November 1, 2010 § Leave a comment

contd..

I had forgotten all about Monkey… Then a few days ago I chanced upon a book. ‘Ten thousand miles without a cloud’ by Sun Shuyun. I read a little introduction to the book and found it interesting. After a while I realized it talked about the same Monkey King from the book on my fathers book shelf. With a new curiosity I read the book and it was… well… such a surprise and an amazing read.
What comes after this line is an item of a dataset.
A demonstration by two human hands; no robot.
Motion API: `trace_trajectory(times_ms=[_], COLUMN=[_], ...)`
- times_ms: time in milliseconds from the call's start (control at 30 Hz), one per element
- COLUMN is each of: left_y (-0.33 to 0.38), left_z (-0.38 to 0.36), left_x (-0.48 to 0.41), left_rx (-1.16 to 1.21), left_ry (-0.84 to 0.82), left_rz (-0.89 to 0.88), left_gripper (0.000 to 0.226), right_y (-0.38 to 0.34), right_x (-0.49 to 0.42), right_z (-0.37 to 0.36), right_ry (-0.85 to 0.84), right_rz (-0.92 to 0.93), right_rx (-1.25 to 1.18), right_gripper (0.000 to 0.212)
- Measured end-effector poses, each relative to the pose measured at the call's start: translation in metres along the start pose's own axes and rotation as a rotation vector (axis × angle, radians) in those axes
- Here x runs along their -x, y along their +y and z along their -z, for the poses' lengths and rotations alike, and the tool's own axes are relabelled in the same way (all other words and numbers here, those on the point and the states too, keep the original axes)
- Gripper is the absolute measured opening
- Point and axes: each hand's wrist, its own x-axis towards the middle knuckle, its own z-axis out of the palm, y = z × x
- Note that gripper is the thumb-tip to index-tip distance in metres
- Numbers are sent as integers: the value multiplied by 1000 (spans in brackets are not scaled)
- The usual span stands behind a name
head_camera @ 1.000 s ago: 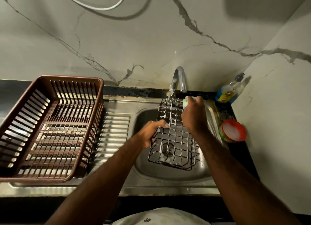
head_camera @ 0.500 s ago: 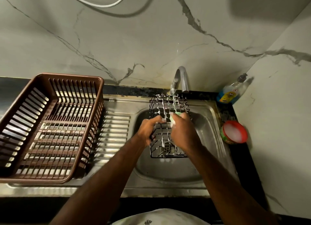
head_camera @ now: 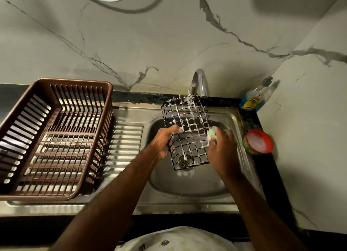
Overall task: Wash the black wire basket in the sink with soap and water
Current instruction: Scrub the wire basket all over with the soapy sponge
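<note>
Firmly curled, the left hand (head_camera: 163,141) grips the left edge of the sudsy black wire basket (head_camera: 188,130), which stands tilted over the drain of the sink (head_camera: 197,187), its far end near the faucet (head_camera: 200,81). Just right of the basket, the right hand (head_camera: 224,150) pinches a green sponge (head_camera: 212,134) against its right side. Beyond that hand sits a red-rimmed tub (head_camera: 260,141); well left of the left hand stands a brown dish rack (head_camera: 56,138).

A brown slatted plastic crate (head_camera: 78,80) stands on the ribbed steel drainboard (head_camera: 125,138). Behind it rises a grey-veined marble wall (head_camera: 150,34), with a white cable (head_camera: 107,0) looping at the top. A pump bottle (head_camera: 253,98), seemingly holding blue liquid, sits in the right corner.
</note>
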Motion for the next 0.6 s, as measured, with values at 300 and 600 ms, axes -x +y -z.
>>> trace_trajectory(times_ms=[300, 600], left_y=[-1, -12], left_z=[-8, -17], left_x=[7, 6], left_rx=[-195, -129], left_ry=[-57, -9], left_rz=[-26, -18], left_gripper=[106, 67], right_y=[-7, -2], right_x=[-73, -46], right_z=[-2, -13], right_ry=[189, -48], right_rz=[154, 80], right_rx=[50, 41], right_gripper=[41, 48])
The Monkey King itself was a fable woven around a real life monk in the seventh century by the name Xuanzang who made an 18 year trek from China to India and back. He was a buddhist monk and with an urge to visit and learn the real Buddhist sutras from the land of birth of Buddha, he made the perilous journey through China and India. Many desserts, pirates, droughts, storms and kingdoms later he reached India and visited all the important monastries. And the most interesting part is- he documented it all in 600 chapters in the Great Tang Records on the Western Regions. In complete details, all the places he visited, all the kingdoms, from what food people ate, what clothes they wore, to the cultural practices they had… Of course this was all for the benefit of the king so that he would take interest in the records and effectively in Buddhism… So there he was, after eighteen years of travel and struggle to the holy land, he returned with elaborate documentation and of course, his beloved Sutras.
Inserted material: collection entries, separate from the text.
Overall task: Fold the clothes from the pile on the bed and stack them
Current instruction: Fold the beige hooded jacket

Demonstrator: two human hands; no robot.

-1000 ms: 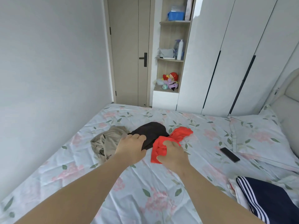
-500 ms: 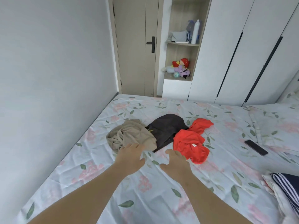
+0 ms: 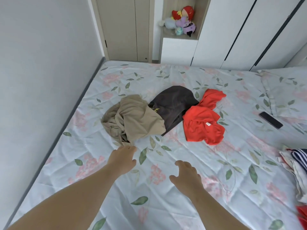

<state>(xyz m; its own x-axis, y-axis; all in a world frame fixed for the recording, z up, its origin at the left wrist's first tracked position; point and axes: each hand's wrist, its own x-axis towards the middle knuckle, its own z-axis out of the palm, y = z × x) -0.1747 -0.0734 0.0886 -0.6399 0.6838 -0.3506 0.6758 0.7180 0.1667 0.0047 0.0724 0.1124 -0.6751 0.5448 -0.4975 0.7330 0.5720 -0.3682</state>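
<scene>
Khaki garment [image 3: 132,118], left hand [image 3: 122,159] beside, fingers relaxed

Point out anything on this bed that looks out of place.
A black phone lies loose on the bed beside the pillow, apart from the red garment. It is the only thing there that is not laundry. Nothing else stands out.

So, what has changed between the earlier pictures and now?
The right grip let go of the red T-shirt, which now lies spread beside the dark brown garment. The left grip came off that dark garment. Both drew back toward the person and are open, holding nothing. The beige garment and the phone stayed in place.
</scene>
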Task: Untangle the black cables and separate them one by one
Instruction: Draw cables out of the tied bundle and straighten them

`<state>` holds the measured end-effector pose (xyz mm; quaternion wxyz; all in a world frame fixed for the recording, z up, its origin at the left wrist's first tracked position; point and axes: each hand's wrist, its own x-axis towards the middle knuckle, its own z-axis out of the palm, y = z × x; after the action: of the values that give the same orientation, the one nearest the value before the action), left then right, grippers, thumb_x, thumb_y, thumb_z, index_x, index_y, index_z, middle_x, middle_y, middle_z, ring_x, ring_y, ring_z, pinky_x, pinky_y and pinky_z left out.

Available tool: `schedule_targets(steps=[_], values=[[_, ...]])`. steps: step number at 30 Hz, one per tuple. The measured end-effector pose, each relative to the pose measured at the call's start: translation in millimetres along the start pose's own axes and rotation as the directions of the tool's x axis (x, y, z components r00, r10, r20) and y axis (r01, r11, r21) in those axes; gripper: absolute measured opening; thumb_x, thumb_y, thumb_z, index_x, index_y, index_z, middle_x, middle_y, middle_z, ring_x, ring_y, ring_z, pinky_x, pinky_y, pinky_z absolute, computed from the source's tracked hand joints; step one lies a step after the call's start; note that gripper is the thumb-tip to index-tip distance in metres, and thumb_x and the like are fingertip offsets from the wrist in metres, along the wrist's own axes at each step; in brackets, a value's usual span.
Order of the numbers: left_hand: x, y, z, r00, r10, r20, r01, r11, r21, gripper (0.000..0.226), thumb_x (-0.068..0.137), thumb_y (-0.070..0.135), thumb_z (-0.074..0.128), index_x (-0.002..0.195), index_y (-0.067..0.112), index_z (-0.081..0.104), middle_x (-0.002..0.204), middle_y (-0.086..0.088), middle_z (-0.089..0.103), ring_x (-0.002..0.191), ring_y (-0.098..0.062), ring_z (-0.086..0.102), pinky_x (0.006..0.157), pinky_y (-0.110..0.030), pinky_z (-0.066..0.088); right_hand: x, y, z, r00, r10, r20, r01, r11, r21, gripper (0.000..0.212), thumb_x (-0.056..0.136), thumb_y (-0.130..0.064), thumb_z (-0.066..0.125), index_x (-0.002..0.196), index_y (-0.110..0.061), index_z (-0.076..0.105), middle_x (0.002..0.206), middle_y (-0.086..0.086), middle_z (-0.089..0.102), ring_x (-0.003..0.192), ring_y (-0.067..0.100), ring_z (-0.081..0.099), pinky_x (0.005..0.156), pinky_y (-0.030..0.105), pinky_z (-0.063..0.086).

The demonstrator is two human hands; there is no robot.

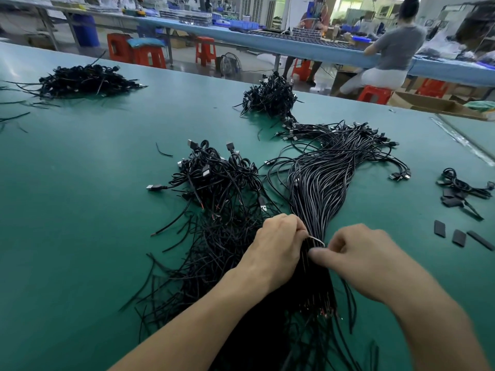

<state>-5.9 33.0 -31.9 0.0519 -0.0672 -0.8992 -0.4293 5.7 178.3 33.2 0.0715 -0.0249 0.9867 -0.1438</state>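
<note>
near the front of the green surface [80, 210], the left hand [278, 242] curls its fingers round 1 end of a pale tie [317, 240] binding the bundle of black cables [318, 188]; the right hand [356, 253] seems to pinch the other end between thumb and forefinger. just left lies a loose tangle [219, 199]. a jerked tie could spill the straight bundle into that tangle and knot it. farther off sits another heap [267, 99].

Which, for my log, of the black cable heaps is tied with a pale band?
The long straight bundle right of centre: a pale tie loops it; others lie loose.
</note>
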Motion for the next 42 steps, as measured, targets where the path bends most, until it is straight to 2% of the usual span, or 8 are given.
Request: schedule_targets(steps=[8,14,19,25,32,35,38,42], values=[[1,0,1,1.0,-0.011,-0.002,0.011,1.0,-0.002,0.014,0.101,0.024,0.053,0.094,0.017,0.063,0.103,-0.001,0.062,0.098,-0.021,0.059,0.09,-0.044,0.049,3,-13,22,0.998,0.046,-0.047,-0.044,0.997,0.056,0.031,0.091,-0.044,0.059,0.083,-0.014,0.056,0.084,0.006,0.053,0.079,0.031,0.053,0.066,0.035,0.045],[0,-1,1,1.0,0.012,-0.015,-0.012,1.0,0.007,0.014,0.102,0.024,0.051,0.093,0.019,0.06,0.101,0.0,0.062,0.096,-0.021,0.059,0.088,-0.043,0.05,-14,1,-24,0.925,-0.228,0.303,0.234,0.972,0.018,0.025,0.078,-0.038,0.074,0.069,-0.016,0.065,0.053,-0.003,0.056,0.05,0.008,0.048,0.052,0.024,0.042],[-2,-2,2,0.999,0.036,-0.017,-0.036,0.999,0.003,0.014,0.103,0.025,0.05,0.093,0.021,0.058,0.098,0.004,0.059,0.091,-0.015,0.058,0.085,-0.04,0.052,-24,11,-45,0.916,-0.154,0.371,0.161,0.987,0.01,0.015,0.07,-0.042,0.079,0.066,-0.032,0.07,0.053,-0.003,0.059,0.046,0.005,0.047,0.05,0.023,0.043],[-2,1,3,0.999,0.039,-0.01,-0.039,0.999,0.018,0.016,0.103,0.026,0.049,0.087,0.029,0.049,0.103,0.004,0.057,0.095,-0.02,0.058,0.087,-0.042,0.05,-5,-6,-1,0.996,0.024,0.08,-0.022,0.999,-0.023,0.047,0.075,-0.056,0.066,0.066,-0.011,0.056,0.07,0.006,0.06,0.073,0.027,0.061,0.063,0.034,0.05],[-1,0,3,0.999,0.036,0.007,-0.036,0.999,0.041,0.018,0.103,0.026,0.048,0.085,0.029,0.048,0.102,0.005,0.057,0.095,-0.019,0.057,0.087,-0.043,0.05,0,-16,20,0.998,0.036,-0.057,-0.037,0.999,-0.019,0.024,0.091,-0.035,0.052,0.078,-0.015,0.049,0.073,0.002,0.039,0.064,0.026,0.038,0.066,0.034,0.04],[0,-2,5,0.999,0.038,0.004,-0.039,0.998,0.051,0.018,0.102,0.025,0.047,0.085,0.029,0.047,0.102,0.003,0.059,0.095,-0.021,0.057,0.087,-0.042,0.049,-5,-13,7,0.995,-0.072,0.067,0.074,0.997,-0.031,0.024,0.09,-0.034,0.055,0.08,-0.013,0.055,0.074,0.007,0.049,0.073,0.031,0.05,0.068,0.036,0.048],[2,-6,4,1.0,-0.001,-0.013,0.001,1.0,0.006,0.019,0.101,0.025,0.048,0.083,0.029,0.049,0.1,0.002,0.06,0.093,-0.02,0.057,0.088,-0.042,0.049,-16,-20,-8,0.888,-0.303,0.345,0.314,0.949,0.026,0.019,0.079,-0.031,0.068,0.067,-0.017,0.064,0.062,0.001,0.063,0.059,0.011,0.057,0.061,0.029,0.051],[-1,-6,5,1.0,0.002,-0.024,-0.002,1.0,-0.023,0.015,0.101,0.026,0.05,0.086,0.028,0.052,0.1,0.002,0.061,0.093,-0.018,0.057,0.087,-0.041,0.05,-28,-21,-17,0.886,-0.292,0.359,0.316,0.949,-0.008,0.013,0.07,-0.03,0.072,0.068,-0.019,0.066,0.055,-0.005,0.059,0.057,0.017,0.059,0.059,0.03,0.054]])
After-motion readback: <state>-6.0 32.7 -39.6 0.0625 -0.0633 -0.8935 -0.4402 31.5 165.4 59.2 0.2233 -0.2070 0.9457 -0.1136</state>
Now in present time our author Sun Shuyun, she was brought up in China. With the whole cultural  revolution as the backdrop to her upbringings in the time of Mao, and the indomitable grandmother who practised Buddhism in secret. So when she went abroad she realized that that part of history of her country had never been revealed much to her. Except what she saw through her grandmas past. And she decided to see it for herself. So what she did was to retrace Xuanzang’s footsteps. Almost as exactly as he went about his travel. So the book is her account of this journey. It’s full of revelations for her and us too. Her simple and honest descriptions and the sense of discovery reaches us through the pages as she visits the stupas and monastries and cities that he saw. It is extremely interesting… from all points of view. Anthropological, spiritual, historical.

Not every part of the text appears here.